In the world

Yesterday we went to the little park by our house. Mercy’s God-sister, Jessica, is here with us helping out for the week, and it was great to have the ability to get out of the house and to go outside and play. When we arrived at the park, we were greeted by the noise of four young boys playing by the basketball court. This park is not heavily used and we are often there by ourselves, so it is always nice when there are other kids there playing. However, as we got near both Jessica and I were taken aback by the language of these boys. The sheer number of times the F-word was used in every sentence, often at shouting volume, was staggering. These boys were not old: maybe fourth grade?

I told the kids we had to stay at the play structure near the entrance. Mercy is definitely at the place where she repeats and mimics what she hears, and I honestly did not want that word to go into her vocabulary. Jessie and I continued to listen to the barrage of F-this and F-you and F-that, and it was so bad it actually made us cringe. I thought about going over to talk to them, and I probably should have; instead, I chose to keep us at as much of a distance as the small park afforded.

Jessie and I were talking about how, as parents, there is every instinct and desire to protect your young ones from the cruelties and vulgarities of life and the world around them. And parents do have a significant amount of control in what exposure kids receive. There are of course limits to this, as I recently saw when a three-year-old I know repeated a horrible phrase that no one has any idea where or how he could have heard.

There was a part of me that thought about just leaving the park. And that made me think about how I will handle my kids’ exposure to things in general, especially as they get older. And I know parents who have taken the strategy of total protection: keeping kids as completely free from any influence or relationship or kind of people that does not affirm or represent their values. While not the motivation for everyone, this can be a driving force in decisions about housing, public schools, homeschooling, Christian colleges, etc.

Which made me think: is it better for Mercy and Aaron to never hear the F-word, or for them to hear it and know how Doug and I and the other adults in their life feel about using that kind of language, and how we respond when people around us choose to do so? It is that balance between protecting and equipping, and so often I see Christians clinging fiercely to the former and failing miserably at the latter. I want desperately to preserve my kids’ childhood and the innocence that it should afford. I mourn the ways I see kids growing up so fast now: just take a walk through the girl’s clothing section in Target or Macy’s and you will see what I mean! And I do protect them from many things that their young eyes and ears should not have to see or hear. Sitting at the park yesterday helped me realize that I am only beginning to taste how complex this journey will be.

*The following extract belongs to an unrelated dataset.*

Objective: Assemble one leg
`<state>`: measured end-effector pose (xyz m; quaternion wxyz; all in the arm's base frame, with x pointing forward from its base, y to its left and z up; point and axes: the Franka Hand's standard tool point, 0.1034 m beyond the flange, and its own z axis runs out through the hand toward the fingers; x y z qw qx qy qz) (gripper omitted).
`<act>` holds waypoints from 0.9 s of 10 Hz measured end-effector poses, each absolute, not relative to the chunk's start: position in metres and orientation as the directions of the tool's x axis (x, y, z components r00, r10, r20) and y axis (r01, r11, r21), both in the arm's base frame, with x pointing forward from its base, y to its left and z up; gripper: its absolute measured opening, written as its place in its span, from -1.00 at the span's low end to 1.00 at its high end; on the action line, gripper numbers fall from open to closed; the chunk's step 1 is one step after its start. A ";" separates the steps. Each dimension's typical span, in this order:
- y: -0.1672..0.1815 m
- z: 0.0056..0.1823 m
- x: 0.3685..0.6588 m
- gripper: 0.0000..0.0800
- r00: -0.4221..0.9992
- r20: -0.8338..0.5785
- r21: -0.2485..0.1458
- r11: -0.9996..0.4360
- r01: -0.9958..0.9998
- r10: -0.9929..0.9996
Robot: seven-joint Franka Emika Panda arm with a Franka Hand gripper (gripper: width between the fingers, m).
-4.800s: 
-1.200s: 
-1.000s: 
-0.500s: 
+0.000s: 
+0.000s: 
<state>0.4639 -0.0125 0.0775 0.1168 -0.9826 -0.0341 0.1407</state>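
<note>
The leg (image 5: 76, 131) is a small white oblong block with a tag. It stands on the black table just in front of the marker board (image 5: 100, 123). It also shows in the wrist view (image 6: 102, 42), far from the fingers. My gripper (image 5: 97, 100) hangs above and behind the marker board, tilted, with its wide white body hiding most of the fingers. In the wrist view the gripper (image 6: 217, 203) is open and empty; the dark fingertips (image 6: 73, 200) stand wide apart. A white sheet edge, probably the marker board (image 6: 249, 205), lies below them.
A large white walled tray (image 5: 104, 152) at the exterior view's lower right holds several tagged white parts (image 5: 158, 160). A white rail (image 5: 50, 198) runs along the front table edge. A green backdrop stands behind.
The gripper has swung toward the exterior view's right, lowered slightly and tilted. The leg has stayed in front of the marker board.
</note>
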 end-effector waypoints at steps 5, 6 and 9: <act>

  1. Ummm “complex” may be an understatement. Parenting is an art form, not a science. Therefore, I cannot offer a recipe for success, but I can tell you I will be walking these roads along with you. And I promise not to call your “artwork” crap.

    All seriousness aside, when Ed brought home beer the other night, Jake looked at his Dad and said “Miller Lite, Good Call.” (I hope you get those commercials in CA or you won’t find that funny.

  2. There’s a book in this post :^)

    ‘But not of the world’ trumps ‘in the world’ right now among the faithful.

    That’s a tension worth writing about.

  3. I learned the F word when I was four. I didn’t know it was a bad word. My parents didn’t know it was a bad word either. I got in trouble with the teachers for it, and I learned not only that it was a bad word, but that it has power. Maybe that’s why kids continue to use the word, because of how much power adults give it by making it “taboo.”

  4. Masaki,

    Maybe that’s true for many (the taboo thing). But, for many kids in our neighborhood there is nothing taboo about the F-word at all! It is simply the language they have learned at home and hear used regularly by parents and peers.

  5. Julie,

    I love Jake’s appreciation for Miller–that’s hilarious! Whenever Mercy plays in the sand she likes to “cook” and she always brings me coffee and Daddy beer.

  6. We are about 10 years down that road with the parenting thing. We felt it better to walk with our children while they experienced the “world” in all its variety, color, passion, and toxicity. I think we made the right decision but we also miss the innocence of the early childhood. As I come to think of it now, what has seemed to be most difficult for them/us are those who live in a Christian bubble without really having a compelling lifestyle. The bubble feels and looks like a Kinkade painting but it is too saccharin,not real or engaging the world with the good news. I also used to think that I could keep who we are and what I did in ministry separate. It doesn’t work. I trust my kids will in the end be better for it.